Il ministro per lo sport e per i giovani, Andrea Abodi, ha espresso grande soddisfazione per i risultati e i comportamenti esemplari degli atleti italiani. La cerimonia di riconsegna della bandiera al Quirinale, nel Salone dei Corazzieri con il Presidente Sergio Mattarella, ha celebrato il contributo azzurro e segnato un passo verso i Giochi Olimpici e Paralimpici Invernali di Milano Cortina 2026. Abodi ha rimarcato l'esempio degli atleti: “Il pensiero parte dagli atleti per quello che hanno fatto, perché vi avevamo chiesto non solo risultati ma anche i comportamenti e siamo orgogliosi di come avete raccontato l’Italia.
I vostri linguaggi siano di ispirazione”. Ha ricordato come Mattarella abbia affidato agli atleti il sentimento di tutti gli italiani con la bandiera, aggiungendo: “È importante poi dare forma a un grazie, perché da soli non si vince e stasera voi ci avete indicato chi ringraziare perché ha contribuito alle vostre vittorie”, sottolineando il supporto collettivo.

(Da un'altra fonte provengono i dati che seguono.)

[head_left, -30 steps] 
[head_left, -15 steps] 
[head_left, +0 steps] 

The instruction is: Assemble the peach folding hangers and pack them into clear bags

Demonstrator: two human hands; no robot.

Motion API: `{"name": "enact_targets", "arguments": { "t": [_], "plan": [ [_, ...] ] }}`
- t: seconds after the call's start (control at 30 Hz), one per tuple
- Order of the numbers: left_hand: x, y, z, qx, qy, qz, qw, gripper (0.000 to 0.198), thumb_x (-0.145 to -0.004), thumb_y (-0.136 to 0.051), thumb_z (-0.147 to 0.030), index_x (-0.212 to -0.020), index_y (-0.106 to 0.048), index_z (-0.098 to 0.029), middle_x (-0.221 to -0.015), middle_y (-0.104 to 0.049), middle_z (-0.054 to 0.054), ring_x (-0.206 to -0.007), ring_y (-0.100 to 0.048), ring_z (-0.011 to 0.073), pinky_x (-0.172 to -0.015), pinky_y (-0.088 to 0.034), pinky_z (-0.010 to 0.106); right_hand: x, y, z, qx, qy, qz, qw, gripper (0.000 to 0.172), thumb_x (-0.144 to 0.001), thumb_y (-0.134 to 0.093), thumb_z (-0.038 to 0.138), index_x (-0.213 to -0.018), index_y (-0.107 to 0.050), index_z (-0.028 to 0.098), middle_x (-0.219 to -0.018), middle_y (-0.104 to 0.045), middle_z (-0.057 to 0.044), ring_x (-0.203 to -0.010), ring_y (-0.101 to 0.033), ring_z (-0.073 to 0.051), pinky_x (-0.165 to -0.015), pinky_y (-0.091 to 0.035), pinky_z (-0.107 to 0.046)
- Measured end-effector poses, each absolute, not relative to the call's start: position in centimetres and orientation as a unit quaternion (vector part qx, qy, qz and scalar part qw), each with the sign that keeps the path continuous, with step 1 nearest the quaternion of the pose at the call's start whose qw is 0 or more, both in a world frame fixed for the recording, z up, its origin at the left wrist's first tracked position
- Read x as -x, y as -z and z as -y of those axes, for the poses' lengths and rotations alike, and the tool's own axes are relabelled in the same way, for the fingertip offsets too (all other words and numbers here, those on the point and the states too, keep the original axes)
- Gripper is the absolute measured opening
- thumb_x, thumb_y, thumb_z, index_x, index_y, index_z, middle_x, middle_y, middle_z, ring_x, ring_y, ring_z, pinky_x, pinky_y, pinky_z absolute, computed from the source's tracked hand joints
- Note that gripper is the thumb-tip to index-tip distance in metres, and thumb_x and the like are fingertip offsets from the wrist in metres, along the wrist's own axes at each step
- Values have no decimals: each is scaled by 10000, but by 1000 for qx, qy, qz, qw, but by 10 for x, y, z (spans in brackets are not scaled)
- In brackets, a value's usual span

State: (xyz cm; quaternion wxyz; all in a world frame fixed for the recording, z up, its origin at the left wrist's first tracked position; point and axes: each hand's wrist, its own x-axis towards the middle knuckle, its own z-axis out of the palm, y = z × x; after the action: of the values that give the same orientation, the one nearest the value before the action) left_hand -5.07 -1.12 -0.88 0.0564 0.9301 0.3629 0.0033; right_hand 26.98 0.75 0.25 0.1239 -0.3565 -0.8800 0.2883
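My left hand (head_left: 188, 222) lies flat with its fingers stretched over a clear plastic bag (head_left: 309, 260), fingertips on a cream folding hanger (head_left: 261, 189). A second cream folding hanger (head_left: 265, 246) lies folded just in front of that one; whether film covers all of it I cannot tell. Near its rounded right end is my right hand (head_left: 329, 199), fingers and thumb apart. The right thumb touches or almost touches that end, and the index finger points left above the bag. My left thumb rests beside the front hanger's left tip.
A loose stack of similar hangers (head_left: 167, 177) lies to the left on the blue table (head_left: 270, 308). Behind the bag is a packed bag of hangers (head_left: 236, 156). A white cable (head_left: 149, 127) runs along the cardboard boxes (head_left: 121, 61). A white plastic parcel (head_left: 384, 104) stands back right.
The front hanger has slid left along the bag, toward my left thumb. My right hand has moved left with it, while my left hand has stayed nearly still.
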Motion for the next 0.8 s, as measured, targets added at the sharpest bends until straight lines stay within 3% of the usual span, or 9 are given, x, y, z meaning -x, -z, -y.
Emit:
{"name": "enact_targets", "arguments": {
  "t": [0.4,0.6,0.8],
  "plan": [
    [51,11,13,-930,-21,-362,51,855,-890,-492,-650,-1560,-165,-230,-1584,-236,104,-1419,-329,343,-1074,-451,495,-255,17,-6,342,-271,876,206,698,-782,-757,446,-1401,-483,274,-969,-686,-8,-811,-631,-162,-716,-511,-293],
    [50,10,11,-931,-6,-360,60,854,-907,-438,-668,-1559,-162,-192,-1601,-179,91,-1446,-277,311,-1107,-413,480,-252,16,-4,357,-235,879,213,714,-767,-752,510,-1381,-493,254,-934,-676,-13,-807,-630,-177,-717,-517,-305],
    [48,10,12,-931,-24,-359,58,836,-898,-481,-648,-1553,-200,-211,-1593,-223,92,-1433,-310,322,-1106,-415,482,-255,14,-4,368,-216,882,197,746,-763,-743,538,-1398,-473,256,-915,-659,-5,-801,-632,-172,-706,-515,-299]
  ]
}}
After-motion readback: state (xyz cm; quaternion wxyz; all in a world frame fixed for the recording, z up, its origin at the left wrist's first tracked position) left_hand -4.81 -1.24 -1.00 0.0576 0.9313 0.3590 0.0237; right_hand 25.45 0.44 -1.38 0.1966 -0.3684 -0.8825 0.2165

Lavoro di squadra e coesione
Nel suo intervento, Abodi ha ringraziato chi ha reso possibili le Olimpiadi e Paralimpiadi, menzionando chi ha lavorato "nei cantieri". Ha dichiarato: “Un pensiero a chi ha lavorato nei cantieri e ha reso possibile tutto rendendo memorabili olimpiadi e paralimpiadi, non c’è stato un capo di stato, nessuno, che non abbia ringraziato.
In certi momenti il nostro Paese riesce a fare squadra, guardando al bene comune”, evidenziando il valore della collaborazione e del bene comune. La cerimonia ha così rafforzato la coesione nazionale e i valori condivisi tra atleti, istituzioni e lavoratori coinvolti.
Portabandiera e Tricolore per Milano Cortina 2026
Durante la cerimonia, il Presidente Mattarella ha affidato il Tricolore ai sei atleti scelti come portabandiera per le Cerimonie di Apertura dei Giochi Olimpici e Paralimpici. Arianna Fontana e Federico Pellegrino guideranno la delegazione olimpica a Milano; Federica Brignone e Amos Mosaner saranno i capofila a Cortina. Per i Giochi Paralimpici, l'onore spetterà a Chiara Mazzel e René De Silvestro.
Abodi ha concluso evidenziando il profondo significato della consegna del Tricolore: “Con la consegna del Tricolore affidiamo la passione della gente, degli italiani, le aspettative di successo. E siamo convinti che prima di tutto atlete e atleti possano garantire l’onore di rappresentare la nostra nazione, l’impegno quotidiano che portano avanti ogni giorno dandoci infinite soddisfazioni”. Il ministro ha ribadito come bandiera e maglia azzurra incarnino il sogno di tanti giovani e simboleggino valori immortali e universali, esprimendo fiducia nella capacità dell'Italia di essere all'altezza di un "avvenimento epocale" come Milano Cortina 2026.